The pandemic brought a reconfiguration in couples and families. The dynamics changed during the confinement

Escrito en LSR MEXICO REPORT el

Several media outlets have highlighted that couples and families'' separations have increased. You probably know someone who has separated in these months of confinement. Why does this happen?

People have had to reconfigure paid and unpaid work to carry out their jobs in a domestic setting. The impact has been individually and collectively. It has affected all people, whether they are with a partner or not, live with their family or live alone.

What is happening to couples and families that are separating?

The conceptualization of the constitution of couple and family has changed through time. Nowadays, we talk about a couple because it can be a woman or a man, which was unthinkable, at least publicly before the seventies. Sometimes, it depended on where you live, you could still refer to a couple, but you had to say "my boyfriend, my husband, my girlfriend, or my wife."

RECONFIGURATION IN COUPLES AND FAMILIES

Confinement has brought a reconfiguration in couples and families since there are a lengthier cohabit bringing several consequences.
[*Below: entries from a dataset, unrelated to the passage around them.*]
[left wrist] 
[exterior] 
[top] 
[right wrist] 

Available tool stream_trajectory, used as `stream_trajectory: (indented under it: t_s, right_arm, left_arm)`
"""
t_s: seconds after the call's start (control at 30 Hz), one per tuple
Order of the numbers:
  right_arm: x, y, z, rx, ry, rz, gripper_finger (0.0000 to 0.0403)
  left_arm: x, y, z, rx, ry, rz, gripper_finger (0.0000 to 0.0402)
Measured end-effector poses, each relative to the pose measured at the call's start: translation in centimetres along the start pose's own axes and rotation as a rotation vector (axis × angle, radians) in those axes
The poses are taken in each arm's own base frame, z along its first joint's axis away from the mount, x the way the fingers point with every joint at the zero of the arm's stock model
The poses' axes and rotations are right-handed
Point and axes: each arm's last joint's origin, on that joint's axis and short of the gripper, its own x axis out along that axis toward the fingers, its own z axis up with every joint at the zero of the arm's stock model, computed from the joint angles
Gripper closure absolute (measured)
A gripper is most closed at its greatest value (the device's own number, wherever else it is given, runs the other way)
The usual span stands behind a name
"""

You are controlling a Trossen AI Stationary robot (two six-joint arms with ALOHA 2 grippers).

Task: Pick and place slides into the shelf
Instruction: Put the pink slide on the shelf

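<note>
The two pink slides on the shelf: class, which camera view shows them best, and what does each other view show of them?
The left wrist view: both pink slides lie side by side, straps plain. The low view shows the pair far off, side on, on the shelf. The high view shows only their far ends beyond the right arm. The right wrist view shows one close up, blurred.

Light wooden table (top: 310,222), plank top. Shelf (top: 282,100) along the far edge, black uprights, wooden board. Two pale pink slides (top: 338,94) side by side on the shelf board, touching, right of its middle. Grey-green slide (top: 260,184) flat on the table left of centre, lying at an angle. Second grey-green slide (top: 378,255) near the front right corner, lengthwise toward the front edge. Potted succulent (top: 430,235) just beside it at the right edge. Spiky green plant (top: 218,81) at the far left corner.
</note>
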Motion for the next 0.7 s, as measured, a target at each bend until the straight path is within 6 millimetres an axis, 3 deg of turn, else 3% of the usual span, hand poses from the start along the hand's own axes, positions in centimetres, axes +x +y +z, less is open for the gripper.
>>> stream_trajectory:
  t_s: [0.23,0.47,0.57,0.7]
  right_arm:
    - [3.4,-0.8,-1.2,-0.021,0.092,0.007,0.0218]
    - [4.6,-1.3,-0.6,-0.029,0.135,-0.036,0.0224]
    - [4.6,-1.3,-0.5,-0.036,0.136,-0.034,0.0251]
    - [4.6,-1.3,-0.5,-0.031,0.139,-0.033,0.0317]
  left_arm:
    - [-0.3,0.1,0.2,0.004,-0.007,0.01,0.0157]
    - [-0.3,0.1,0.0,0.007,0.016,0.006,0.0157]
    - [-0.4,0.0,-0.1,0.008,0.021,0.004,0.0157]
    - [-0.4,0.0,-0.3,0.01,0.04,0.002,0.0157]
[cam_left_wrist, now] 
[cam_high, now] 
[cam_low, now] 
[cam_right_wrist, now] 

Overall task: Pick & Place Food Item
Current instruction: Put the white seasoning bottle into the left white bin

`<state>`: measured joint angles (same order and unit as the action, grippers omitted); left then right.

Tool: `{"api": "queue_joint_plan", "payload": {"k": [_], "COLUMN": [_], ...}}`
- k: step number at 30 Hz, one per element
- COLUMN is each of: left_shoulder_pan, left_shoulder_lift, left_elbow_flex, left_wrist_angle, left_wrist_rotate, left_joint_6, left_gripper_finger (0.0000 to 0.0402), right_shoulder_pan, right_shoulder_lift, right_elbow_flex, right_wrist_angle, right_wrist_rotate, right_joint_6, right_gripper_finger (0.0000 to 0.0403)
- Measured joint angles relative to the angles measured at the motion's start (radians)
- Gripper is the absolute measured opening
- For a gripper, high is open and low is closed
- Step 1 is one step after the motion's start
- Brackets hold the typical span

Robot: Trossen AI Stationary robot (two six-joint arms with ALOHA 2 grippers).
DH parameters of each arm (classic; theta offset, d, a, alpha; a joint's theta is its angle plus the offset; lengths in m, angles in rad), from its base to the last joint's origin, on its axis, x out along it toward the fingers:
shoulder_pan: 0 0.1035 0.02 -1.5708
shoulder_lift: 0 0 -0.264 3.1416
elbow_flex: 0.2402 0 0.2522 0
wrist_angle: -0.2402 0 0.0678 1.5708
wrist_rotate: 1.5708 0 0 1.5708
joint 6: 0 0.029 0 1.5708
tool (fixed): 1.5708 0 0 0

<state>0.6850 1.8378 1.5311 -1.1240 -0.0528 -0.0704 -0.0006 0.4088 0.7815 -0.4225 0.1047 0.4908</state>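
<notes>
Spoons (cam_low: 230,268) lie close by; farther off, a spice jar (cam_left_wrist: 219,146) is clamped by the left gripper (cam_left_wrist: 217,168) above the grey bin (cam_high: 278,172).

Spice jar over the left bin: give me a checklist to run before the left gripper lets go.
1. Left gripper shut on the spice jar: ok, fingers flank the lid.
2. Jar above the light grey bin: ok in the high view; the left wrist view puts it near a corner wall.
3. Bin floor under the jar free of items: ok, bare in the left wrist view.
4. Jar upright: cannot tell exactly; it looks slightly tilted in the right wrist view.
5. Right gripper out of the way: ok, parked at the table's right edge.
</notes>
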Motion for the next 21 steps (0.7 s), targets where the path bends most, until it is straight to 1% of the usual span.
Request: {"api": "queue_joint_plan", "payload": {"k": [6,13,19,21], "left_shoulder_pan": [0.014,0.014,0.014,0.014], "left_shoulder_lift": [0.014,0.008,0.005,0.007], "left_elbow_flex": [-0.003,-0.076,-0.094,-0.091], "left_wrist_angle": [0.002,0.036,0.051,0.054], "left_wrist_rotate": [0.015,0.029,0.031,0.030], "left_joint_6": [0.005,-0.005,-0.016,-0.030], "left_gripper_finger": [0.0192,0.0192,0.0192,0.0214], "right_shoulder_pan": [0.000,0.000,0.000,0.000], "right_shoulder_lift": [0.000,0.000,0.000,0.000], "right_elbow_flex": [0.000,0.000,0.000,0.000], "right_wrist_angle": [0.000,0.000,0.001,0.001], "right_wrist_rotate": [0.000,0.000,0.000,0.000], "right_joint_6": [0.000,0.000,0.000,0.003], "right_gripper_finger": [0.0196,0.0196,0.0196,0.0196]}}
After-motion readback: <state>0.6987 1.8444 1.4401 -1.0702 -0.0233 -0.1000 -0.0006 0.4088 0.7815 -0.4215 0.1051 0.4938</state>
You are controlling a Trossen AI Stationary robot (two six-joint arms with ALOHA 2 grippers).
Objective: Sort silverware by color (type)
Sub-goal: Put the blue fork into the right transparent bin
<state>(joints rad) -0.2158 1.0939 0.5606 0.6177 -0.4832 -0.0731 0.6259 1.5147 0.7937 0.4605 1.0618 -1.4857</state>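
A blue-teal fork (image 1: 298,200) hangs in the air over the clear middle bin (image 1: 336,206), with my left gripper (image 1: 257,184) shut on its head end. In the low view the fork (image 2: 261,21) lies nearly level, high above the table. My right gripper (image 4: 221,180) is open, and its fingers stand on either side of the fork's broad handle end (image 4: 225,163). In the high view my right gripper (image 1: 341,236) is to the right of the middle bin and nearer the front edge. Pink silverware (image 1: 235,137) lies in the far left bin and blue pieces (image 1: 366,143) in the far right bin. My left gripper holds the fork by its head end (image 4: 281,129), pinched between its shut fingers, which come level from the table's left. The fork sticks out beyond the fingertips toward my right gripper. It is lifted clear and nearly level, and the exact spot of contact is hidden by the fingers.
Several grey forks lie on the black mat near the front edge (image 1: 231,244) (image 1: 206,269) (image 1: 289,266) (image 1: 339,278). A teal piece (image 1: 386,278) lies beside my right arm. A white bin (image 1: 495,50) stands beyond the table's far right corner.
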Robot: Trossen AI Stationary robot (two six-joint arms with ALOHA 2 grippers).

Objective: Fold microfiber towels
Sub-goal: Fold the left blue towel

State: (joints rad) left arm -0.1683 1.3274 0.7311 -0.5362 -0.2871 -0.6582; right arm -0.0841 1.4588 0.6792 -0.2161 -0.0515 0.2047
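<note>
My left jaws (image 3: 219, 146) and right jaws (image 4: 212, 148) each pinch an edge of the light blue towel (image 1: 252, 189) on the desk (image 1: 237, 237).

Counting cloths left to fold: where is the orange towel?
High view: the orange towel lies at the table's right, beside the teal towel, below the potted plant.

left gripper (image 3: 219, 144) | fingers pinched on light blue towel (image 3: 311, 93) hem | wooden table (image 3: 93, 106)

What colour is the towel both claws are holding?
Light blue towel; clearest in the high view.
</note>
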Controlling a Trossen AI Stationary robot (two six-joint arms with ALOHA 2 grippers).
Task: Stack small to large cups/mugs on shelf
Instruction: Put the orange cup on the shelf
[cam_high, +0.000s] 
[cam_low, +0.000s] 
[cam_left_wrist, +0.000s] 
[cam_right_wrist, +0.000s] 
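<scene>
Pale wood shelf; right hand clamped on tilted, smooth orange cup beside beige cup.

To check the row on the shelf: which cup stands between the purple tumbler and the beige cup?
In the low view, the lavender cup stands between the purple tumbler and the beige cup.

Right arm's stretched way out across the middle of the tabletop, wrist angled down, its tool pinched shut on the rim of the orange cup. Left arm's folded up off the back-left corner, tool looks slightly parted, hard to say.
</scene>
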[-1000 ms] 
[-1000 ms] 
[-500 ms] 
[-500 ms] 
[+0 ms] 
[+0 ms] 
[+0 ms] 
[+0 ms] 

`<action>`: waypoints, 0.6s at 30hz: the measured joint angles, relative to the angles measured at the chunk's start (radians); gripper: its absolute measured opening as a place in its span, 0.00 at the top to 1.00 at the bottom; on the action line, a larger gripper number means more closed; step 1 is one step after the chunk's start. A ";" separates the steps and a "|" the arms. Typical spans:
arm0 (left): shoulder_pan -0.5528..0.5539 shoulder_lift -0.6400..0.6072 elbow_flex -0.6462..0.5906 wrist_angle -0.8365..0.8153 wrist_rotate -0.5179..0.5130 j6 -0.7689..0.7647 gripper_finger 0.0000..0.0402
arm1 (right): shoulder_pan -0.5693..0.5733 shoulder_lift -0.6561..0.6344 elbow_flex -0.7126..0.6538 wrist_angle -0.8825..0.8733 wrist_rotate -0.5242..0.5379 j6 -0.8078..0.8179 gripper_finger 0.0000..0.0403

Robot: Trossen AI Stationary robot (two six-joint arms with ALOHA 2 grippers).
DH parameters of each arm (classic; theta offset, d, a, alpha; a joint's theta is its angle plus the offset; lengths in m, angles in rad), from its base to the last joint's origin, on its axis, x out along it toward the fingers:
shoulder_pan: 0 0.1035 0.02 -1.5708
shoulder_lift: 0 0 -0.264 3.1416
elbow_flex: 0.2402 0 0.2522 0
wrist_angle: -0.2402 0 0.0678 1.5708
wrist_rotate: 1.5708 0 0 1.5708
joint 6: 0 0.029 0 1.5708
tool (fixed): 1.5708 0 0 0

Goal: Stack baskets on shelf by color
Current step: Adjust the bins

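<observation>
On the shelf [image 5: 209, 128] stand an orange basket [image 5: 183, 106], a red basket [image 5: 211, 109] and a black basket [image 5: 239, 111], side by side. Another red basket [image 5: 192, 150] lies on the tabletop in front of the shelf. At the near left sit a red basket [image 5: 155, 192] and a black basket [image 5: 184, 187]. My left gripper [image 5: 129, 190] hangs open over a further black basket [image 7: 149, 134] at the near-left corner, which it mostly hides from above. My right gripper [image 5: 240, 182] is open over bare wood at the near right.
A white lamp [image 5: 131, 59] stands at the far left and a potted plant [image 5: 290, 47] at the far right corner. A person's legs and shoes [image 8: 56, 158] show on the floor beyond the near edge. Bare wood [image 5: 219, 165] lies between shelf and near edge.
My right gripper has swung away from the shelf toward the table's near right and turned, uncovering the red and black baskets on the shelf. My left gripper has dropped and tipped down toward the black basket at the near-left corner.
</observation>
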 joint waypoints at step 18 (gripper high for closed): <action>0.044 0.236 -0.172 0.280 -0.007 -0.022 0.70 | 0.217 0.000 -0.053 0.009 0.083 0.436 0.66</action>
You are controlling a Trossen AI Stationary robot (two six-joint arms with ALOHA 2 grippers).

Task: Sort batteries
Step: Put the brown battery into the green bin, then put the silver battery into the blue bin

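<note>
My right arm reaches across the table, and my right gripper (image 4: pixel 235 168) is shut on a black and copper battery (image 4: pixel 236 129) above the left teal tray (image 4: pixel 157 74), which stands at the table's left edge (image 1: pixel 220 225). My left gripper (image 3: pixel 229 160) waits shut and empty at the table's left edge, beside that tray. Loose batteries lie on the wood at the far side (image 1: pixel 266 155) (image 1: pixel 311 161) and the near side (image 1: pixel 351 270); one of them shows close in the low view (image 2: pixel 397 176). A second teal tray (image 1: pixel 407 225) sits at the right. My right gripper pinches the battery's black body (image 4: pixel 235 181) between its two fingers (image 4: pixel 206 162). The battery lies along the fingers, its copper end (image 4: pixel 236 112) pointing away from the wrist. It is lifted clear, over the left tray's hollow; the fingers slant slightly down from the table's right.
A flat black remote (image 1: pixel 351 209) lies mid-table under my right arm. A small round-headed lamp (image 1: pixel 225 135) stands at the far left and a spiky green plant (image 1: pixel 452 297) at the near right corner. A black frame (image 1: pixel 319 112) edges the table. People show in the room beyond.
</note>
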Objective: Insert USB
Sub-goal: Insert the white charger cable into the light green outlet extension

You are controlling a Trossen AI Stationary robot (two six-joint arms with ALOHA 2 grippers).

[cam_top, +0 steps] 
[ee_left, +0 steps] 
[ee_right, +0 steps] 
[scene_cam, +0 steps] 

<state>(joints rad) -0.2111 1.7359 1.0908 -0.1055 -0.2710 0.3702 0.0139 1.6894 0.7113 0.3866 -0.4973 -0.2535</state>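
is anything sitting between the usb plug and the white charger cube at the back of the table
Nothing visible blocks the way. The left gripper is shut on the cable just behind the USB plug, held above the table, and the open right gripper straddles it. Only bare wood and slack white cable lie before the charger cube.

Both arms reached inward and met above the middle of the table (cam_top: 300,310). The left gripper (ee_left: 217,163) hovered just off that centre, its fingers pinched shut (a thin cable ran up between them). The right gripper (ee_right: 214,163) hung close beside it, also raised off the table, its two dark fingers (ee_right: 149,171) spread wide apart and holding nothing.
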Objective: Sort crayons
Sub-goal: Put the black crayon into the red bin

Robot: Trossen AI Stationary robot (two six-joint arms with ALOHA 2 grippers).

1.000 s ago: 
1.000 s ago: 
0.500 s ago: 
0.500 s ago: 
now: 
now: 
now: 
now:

There are couples with or without children that only saw each other  in the morning, at night and on weekends. As they spent more time at home, they decided to separate because they were not compatible or realized that they were spending little time together. Others who had family chose to establish agreements to distribute the tasks and continue sharing life; others lost their job, considered cutting expenses to stay together, or did not endure the crisis and decided to separate. Some couples returned to their parents'' home, together or separately, because of the economy. Others who did not live together were separated because of the difficulties of seeing each other or because their interests were no longer compatible. When they needed care, one person or another decided that singleness, distance, was better.

Thus there are many examples of separations. There is also an effort to continue sharing life as a couple or family. Maybe we have to prioritize empathy, care, agreements, affection to stay with the couple, with the family? Do we prefer to be alone during this confinement for fear of being with the ones we love?

(Photo: Pixabay)

Being in a community, as a family, as a couple or alone, can be an option that has to be valued. We are still experiencing this health contingency, and we do not know when it will end. It might be better to be accompanied than alone to share the needs, concerns, expenses, care, daily life, life.

Currently a teacher at UNAM. She did her postdoctoral stay at CEDUA-COLMEX. Her research lines are gender perspective, public policies, time managment, social co-responsibility, daily life and care work, family diversity and sexual diversity, and new experiences of being men (masculinities).